04.30 pm: Jantar Mantar – Rajiv Chowk (Blue/Yellow Line)
LAST STOP! Rajiv Chowk! A 5-minute walk from Delhi’s busiest metro station will take you to city’s Jantar Mantar, one of the 5 observatories built by Maharaja Jai Singh. It is one of the very few ancient architectures surviving in the middle of an urban jungle. It takes some time for us to understand the science behind each structure with a lot of confusion but surely leaves you astonished by the knowledge in astronomy by the Maharaja and his people.
5.30 pm: Connaught Place – Rajiv Chowk (Blue/Yellow Line)

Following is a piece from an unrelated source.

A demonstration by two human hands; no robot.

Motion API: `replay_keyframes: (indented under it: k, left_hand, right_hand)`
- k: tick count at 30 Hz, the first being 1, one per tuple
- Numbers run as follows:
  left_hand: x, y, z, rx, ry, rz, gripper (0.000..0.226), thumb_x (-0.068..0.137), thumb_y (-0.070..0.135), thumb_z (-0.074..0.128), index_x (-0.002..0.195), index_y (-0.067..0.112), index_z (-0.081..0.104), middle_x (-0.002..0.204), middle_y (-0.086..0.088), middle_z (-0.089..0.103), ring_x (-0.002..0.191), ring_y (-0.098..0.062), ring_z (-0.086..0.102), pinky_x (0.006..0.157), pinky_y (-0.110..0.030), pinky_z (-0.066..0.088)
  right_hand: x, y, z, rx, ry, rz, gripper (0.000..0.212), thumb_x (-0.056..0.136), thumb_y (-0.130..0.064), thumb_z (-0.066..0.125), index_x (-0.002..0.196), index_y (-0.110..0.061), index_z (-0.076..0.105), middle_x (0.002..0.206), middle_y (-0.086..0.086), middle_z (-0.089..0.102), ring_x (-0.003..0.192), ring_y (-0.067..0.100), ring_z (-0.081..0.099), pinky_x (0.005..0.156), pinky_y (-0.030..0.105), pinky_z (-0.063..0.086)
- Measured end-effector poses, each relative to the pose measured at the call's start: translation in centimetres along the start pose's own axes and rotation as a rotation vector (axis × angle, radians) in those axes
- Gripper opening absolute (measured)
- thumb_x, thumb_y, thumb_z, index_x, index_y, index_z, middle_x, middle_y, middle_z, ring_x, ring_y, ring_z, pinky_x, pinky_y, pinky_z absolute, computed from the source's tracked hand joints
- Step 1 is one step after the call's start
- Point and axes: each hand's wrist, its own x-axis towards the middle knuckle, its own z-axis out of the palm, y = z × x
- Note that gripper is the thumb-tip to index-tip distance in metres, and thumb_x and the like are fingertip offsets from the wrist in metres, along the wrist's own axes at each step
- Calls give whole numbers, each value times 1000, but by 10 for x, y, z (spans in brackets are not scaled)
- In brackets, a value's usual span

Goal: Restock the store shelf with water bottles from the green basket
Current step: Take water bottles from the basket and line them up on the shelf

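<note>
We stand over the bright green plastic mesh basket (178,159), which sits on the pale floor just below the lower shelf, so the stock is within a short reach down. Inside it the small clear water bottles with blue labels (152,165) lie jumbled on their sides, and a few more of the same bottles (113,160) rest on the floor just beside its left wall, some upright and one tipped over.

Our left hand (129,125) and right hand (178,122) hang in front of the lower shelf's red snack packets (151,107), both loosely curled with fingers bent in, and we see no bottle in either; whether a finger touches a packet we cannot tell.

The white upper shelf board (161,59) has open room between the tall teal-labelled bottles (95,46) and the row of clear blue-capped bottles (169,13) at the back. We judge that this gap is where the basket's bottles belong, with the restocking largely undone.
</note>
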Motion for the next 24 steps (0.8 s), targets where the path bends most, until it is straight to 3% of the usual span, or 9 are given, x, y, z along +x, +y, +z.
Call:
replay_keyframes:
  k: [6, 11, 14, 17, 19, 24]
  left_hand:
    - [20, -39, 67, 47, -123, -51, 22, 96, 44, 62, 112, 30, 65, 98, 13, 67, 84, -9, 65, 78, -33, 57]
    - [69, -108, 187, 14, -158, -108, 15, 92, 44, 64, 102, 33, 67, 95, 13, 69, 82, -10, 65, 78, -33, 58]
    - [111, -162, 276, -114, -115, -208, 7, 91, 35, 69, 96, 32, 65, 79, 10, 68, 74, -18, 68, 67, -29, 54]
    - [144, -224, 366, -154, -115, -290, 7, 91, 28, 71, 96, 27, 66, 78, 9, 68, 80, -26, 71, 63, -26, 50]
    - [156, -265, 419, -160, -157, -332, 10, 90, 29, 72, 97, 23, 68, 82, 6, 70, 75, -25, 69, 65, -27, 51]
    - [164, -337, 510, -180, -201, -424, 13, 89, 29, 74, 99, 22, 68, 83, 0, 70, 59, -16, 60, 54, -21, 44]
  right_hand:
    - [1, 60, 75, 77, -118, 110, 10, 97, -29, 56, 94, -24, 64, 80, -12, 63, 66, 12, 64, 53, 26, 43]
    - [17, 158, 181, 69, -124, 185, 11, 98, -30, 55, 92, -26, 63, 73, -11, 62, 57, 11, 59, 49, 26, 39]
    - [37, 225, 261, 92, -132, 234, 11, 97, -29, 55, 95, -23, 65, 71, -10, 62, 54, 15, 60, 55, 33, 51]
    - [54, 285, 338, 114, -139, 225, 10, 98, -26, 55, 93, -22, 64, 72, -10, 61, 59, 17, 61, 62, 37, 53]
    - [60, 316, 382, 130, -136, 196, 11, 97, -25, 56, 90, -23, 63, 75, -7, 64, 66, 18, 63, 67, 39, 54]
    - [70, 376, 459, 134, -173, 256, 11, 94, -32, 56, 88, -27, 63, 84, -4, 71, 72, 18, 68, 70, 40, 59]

Connaught Place is the go-to-go hangout place for anyone from the city or visiting it. CP is just not the address businesses wants but also an architect’s fantasy, courtesy of Edwin Lutyens and a tourist’s most loved spot in the city, thanks to all the shopping spots and the restos including some iconic names like Keventers, Wenger’s Deli, just to name a few. Even just taking a seat in one of the benches facing the shops or the Central Park in itself gives a soothing pleasure and the mammoth metro station right under the park makes you grateful on how both British era and modern architecture has combined to make CP a wonderful place of what it is today. End of the trip!
Delhi is such a historic, finely planned and a well-connected place that makes it a must-visit city for all. Credits to the Mughals for the monuments they built, Edwin Lutyens and Herbert Baker for the planning of New Delhi and E. Sreedharan & his team for building the incredible Delhi Metro. To make your trip even better, get hold of William Dalrymple’s ‘City of Djinns’ book and read it either before, during the journey or after. I have fallen in love with Delhi at first sight and I hope everyone will.